Pour contrôler la qualité de leurs services, il arrive que les grands distributeurs utilisent des contrôleurs qui se font passer pour des clients. Mais chez Aldi, ils ont des méthodes plutôt spéciales. Employé X : « Ils achètent, par exemple, un carton de six bouteilles de vin et cachent dedans une bouteille de schnapps plus chère. Si la caissière ne s'en aperçoit pas, au bout de deux ou trois fois, elle est licenciée ».
Entretien avec Sophie Lagrange, auteur de l'enquête
ABE a proposé à Aldi de venir s'expliquer sur sa politique du personnel, ainsi que sur sa stratégie concernant les produits et le prix, en vain. Explications de Sophie lagrange, journaliste ABE.
Quels sont les motifs invoqués par Aldi ?
Lors de la préparation de l'interview, nous avons donné à Aldi les thèmes sur lesquels la syndicaliste et l'ex-employé s'exprimaient. Nous leur avions aussi indiqué la composition de notre panier, le montant total du panier Aldi et le fait qu'ils se classaient dans le trio de tête. Mais ils ont estimé que ces renseignements n'étaient pas suffisants pour se préparer à l'interview et ils ont finalement décliné notre invitation.
Mais bon, on imagine bien que Aldi n'a pas attendu notre enquête pour connaître les prix pratiqués par ses concurrents et savoir comment ils se positionnent.
Et puis, il faut savoir que, comme c'est la pratique à ABE, le représentant d'Aldi aurait pu visionner tous les sujets aujourd'hui avant de venir sur le plateau répondre à vos questions et avoir donc encore le temps de préparer ses réponses.
D'une manière générale Aldi ne fait pas preuve de transparence, au contraire !

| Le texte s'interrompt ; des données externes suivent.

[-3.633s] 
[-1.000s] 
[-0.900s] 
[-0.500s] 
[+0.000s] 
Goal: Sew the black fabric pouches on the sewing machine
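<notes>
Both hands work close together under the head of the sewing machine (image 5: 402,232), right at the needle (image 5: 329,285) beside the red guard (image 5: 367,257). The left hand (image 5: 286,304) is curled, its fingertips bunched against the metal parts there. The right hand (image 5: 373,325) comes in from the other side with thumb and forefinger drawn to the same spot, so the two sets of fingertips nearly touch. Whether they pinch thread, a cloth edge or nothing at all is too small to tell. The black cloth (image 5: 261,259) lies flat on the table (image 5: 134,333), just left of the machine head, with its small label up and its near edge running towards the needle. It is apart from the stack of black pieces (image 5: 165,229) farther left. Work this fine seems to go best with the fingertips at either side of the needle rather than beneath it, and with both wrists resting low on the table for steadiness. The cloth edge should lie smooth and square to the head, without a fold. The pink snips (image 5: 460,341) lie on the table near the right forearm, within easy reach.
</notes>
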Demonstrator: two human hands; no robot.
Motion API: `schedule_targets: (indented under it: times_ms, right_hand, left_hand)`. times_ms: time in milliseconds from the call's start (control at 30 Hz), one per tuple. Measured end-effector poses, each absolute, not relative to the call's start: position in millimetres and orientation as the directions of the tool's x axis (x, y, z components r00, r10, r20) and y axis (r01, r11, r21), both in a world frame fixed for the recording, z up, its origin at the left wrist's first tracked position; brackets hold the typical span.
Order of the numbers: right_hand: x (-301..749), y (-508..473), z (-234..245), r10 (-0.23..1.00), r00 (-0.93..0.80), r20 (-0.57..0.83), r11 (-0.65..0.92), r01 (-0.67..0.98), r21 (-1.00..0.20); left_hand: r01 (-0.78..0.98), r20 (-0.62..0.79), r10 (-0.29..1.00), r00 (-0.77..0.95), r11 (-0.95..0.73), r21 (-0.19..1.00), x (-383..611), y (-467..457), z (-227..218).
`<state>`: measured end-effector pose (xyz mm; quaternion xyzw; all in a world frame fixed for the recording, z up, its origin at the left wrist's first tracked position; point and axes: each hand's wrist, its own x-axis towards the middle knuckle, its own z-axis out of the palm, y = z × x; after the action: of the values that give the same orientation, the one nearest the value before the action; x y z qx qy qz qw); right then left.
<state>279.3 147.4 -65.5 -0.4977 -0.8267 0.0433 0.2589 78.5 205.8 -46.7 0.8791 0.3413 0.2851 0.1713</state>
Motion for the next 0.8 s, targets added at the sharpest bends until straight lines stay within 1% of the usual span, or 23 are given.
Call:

Effectivement, sous prétexte qu'Aldi est une entreprise familiale, non cotée à la bourse, elle ne livre aucun chiffre sur ses affaires. Et ça va plus loin, puisque cela concerne toutes sortes d'autres données. D'ailleurs, lors du comparatif effectué par l'agence indépendante sur les conditions de travail dans la grande distribution en Suisse, ce manque de transparence, que ce soit sur les salaires, la formation ou les prestations sociales, avait contribué au fait qu'Aldi se retrouve si mal notée.
Mais nous avons quand même été surpris par ce refus dans la mesure où tout avait bien commencé puisqu'Aldi a accepté que nous tournions des images dans un de ses magasins pour illustrer notre enquête. Mais quand il s'est agi d'aborder notamment le sujet des employés, c'est là les choses se sont gâtées et malgré de longues explications de notre part, Aldi a fini par décliner notre invitation.
Au final, que retenir de cette enquête ?
Et bien rappelons que bien sûr, des prix bas, c'est bien, surtout quand on a un budget serré, mais qu'il y a aussi d'autres paramètres importants qu'il faut prendre en considération en choisissant un produit. La proximité de la production, le respect des saisons, la pollution due au transport, les conditions de travail. etc., des aspects de la consommation que nous abordons régulièrement à ABE. Alors si un peu de concurrence c'est sain, la concurrence à outrance n'est finalement bénéfique ni pour les consommateurs ni pour notre planète à moyen terme.